Il parlamentare forlivese Marco Di Maio ha incontrato lunedì mattina davanti ai cancelli dell’azienda, alcuni lavoratori dello stabilimento cittadino della “Electrolux”, da mercoledì attivi con un presidio operativo 24 ore su 24. L’incontro si è svolto a seguito della assemblea indetta dai sindacati lunedì mattina, nel corso della quale si è fatto il punto della situazione sul negoziato con la dirigenza e sulle iniziative sindacali in corso.

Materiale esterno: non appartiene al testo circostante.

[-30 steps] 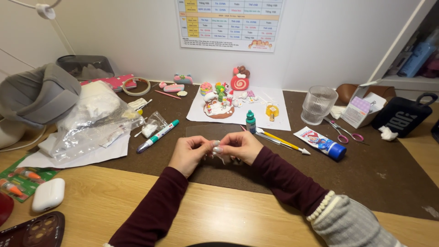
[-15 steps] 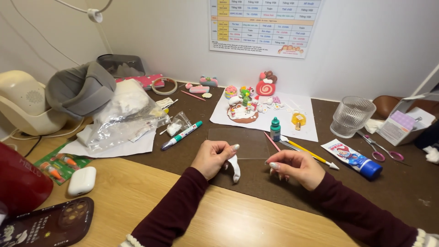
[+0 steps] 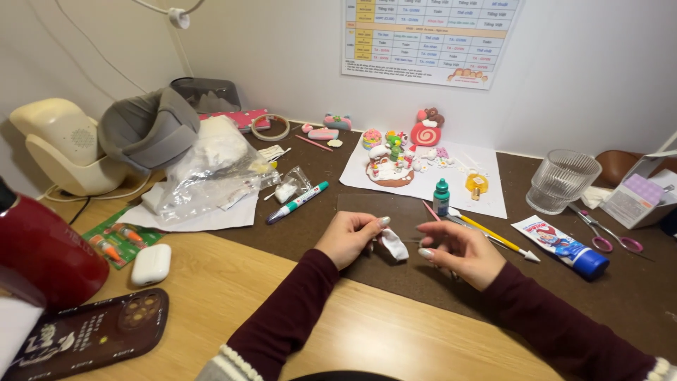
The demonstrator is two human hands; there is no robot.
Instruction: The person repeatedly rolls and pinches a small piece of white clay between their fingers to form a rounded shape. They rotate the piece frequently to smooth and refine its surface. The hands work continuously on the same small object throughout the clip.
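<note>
On the desk (image 3: 233,282), a dark brown mat (image 3: 317,226) lies under both hands, with a white paper sheet (image 3: 486,190) of small clay figures behind them. Above the mat, the left hand (image 3: 350,236) pinches a small white clay piece (image 3: 395,245) between its fingertips. Just beside it, the right hand (image 3: 455,252) hovers loosely curled, holding nothing, apart from the clay.

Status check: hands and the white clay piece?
Left hand pinching white clay piece. Right hand beside it, apart, fingers curled. Small green-capped bottle just behind.
</note>
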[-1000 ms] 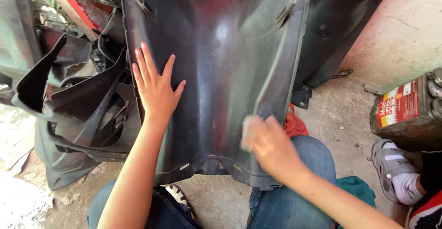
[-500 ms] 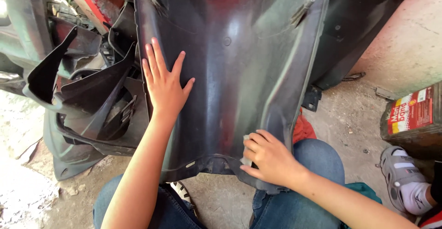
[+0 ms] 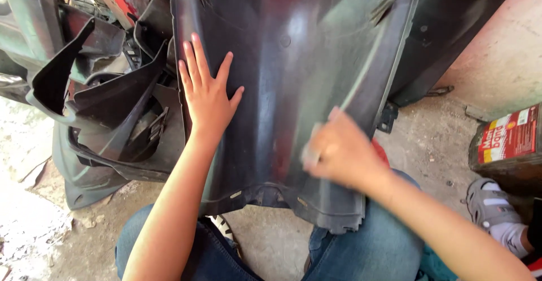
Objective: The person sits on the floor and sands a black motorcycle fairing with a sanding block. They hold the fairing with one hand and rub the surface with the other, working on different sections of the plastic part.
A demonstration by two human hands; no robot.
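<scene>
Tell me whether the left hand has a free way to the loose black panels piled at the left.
Probably yes: the left hand lies flat on the large dark panel, holding nothing, and the black panels lie just beside it with nothing between.

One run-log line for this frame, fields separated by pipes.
left hand flat on dark plastic panel | right hand blurred, small pale piece against panel | panel on knees | can at right

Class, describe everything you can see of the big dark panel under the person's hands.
The dark panel is a large, glossy black moulded piece, seemingly plastic, with raised ribs, small tabs and a ragged lower edge. It leans up from the person's knees towards more dark parts behind. The left hand lies flat on it, fingers spread. The right hand, blurred, presses something small and pale against its lower right part.
</scene>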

“La determinazione dei dipendenti che da mercoledì stazionano 24 ore su 24 davanti ai cancelli dell’azienda è ancora più forte dopo l’assemblea di stamattina – dichiara Marco Di Maio – anche se alcune modifiche saranno apportate. Certo è che non aiuta a stemperare i toni l’indisponibilità dell’azienda di rapportarsi con i lavoratori e tantomeno con i rappresentanti istituzionali, come ho avuto modo di riscontrare personalmente visto che anche a me come ad altri è stata rifiutata la richiesta di incontrare un dirigente dello stabilimento, che avrei avuto interesse ad ascoltare per comprendere meglio il punto di vista dell’azienda, quanto meno nella realtà forlivese”.

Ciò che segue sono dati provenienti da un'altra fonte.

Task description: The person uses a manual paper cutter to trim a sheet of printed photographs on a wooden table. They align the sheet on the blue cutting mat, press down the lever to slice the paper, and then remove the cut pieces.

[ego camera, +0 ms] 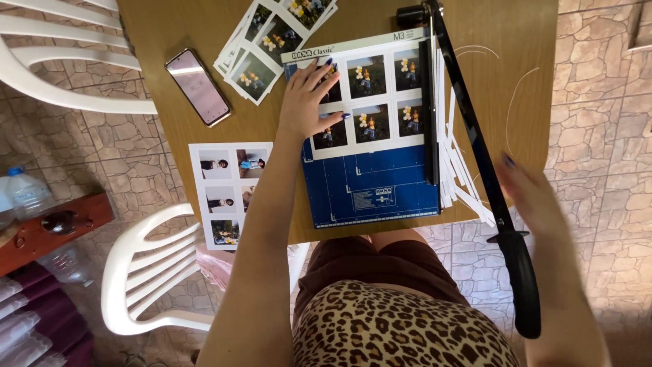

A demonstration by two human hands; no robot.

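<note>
Stone-paved floor surrounds a brown wooden table (170,20), with white plastic chairs (146,272) to the left. A blue paper cutter (370,187) lies on the table near its front edge. No container sits on the table; a plastic bottle (24,194) stands off to the far left on the floor side, contents not discernible.

The left hand (309,98) lies flat on a sheet of printed photos (377,102) that rests on the cutter's board, fingers spread wide and pressing the sheet down, holding nothing. The right hand (533,197) is blurred just right of the cutter's black lever arm (475,149); its fingers look loosely open, and contact with the lever cannot be determined. The lever's grip (523,282) overhangs the table's front edge.

White paper trimmings (455,170) pile against the cutter's right edge. A stack of cut photos (272,37) and a phone (198,86) lie upper left; a second photo sheet (227,194) overhangs the front edge. Bare tabletop remains right of the lever.
</note>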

“Rimane il fatto – aggiunge Marco Di Maio – che non sarà accettabile alcun piano industriale che preveda risparmi tagliando gli stipendi, già esigui, dei dipendenti o trasferendo altrove le produzioni italiane, peraltro dotate di buon valore aggiunto come nel caso di Forlì. Ci sono possibilità alternative, sono state proposte e sta anche al Governo fare la propria parte per renderle praticabili o irrobustirle”.

Di Maio è stato all’Electrolux prima di tornare a Roma alla Camera, dove il ministro dello Sviluppo economico Flavio Zanonato è intervenuto per un’informativa sui rapporti tra il Governo e il colosso svedese. Nella sua relazione il ministro ha manifestato la disponibilità dell’Esecutivo a fare la propria parte mettendo a disposizione risorse per le attività di ricerca e sviluppo, che secondo i parametri europei non costituiscono aiuti di Stato e a utilizzare “la cassa integrazione e gli ammortizzatori sociali che consentano ai lavoratori di conservare il loro reddito”. Il ministro ha anche annunciato di attendere il 17 febbraio, quando ci sarà il prossimo incontro con l’azienda, per avere “avere un quadro piu’ preciso che potrei riferire in commissione. La stretta a cui vogliamo arrivare e’ che un’azienda cosi’ importante non chiuda nel nostre paese neppure uno dei centri di produzione, mantenendo qui la sua attivita’ produttiva”.